Все исполнил Михайло, как научил его родимый батюшка: позвал бурушку, оседлал его золотой сбруей, взял в руки тяжелую палицу да саблю острую, а отец за сына горячо молился Господу Спасу и Святой Богородице:
— Спаси, Господи, сына моего Михаила, помоги ему, Пресвятая Богородица, оборонить Киев от неверной силы!

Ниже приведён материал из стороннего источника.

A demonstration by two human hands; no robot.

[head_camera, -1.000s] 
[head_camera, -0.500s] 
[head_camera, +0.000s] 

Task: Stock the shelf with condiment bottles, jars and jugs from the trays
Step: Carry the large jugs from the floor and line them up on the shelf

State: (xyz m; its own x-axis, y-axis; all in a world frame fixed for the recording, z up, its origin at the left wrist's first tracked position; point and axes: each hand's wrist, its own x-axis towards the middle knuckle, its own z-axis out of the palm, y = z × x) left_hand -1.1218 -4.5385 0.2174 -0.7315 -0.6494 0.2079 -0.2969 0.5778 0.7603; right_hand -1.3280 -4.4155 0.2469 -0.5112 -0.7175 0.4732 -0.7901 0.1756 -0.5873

А по дороге к татарскому стану говорит бурушка Михаиле человечьим голосом:
— Слушай меня, Михайлушка, бей силы неверные с краю, а не заезжай в середину; да знай, что когда выкопают татары три глубоких погреба, воткнут в них стоймя острые копья — перескочу я через первый окоп, перескочу и через второй, а через третий не смогу перескочить!
Ударил Михайло коня по крутым бедрам:
— Ах ты, трус, травяной мешок, жалкий конь! Не хочешь мне служить, как следует!
Да и направил коня в самую середину войска; перескочил конь через первый окоп, миновал и второй, а на третий раз запутался в натянутых татарами веревках, уронил Михаила в глубокий погреб.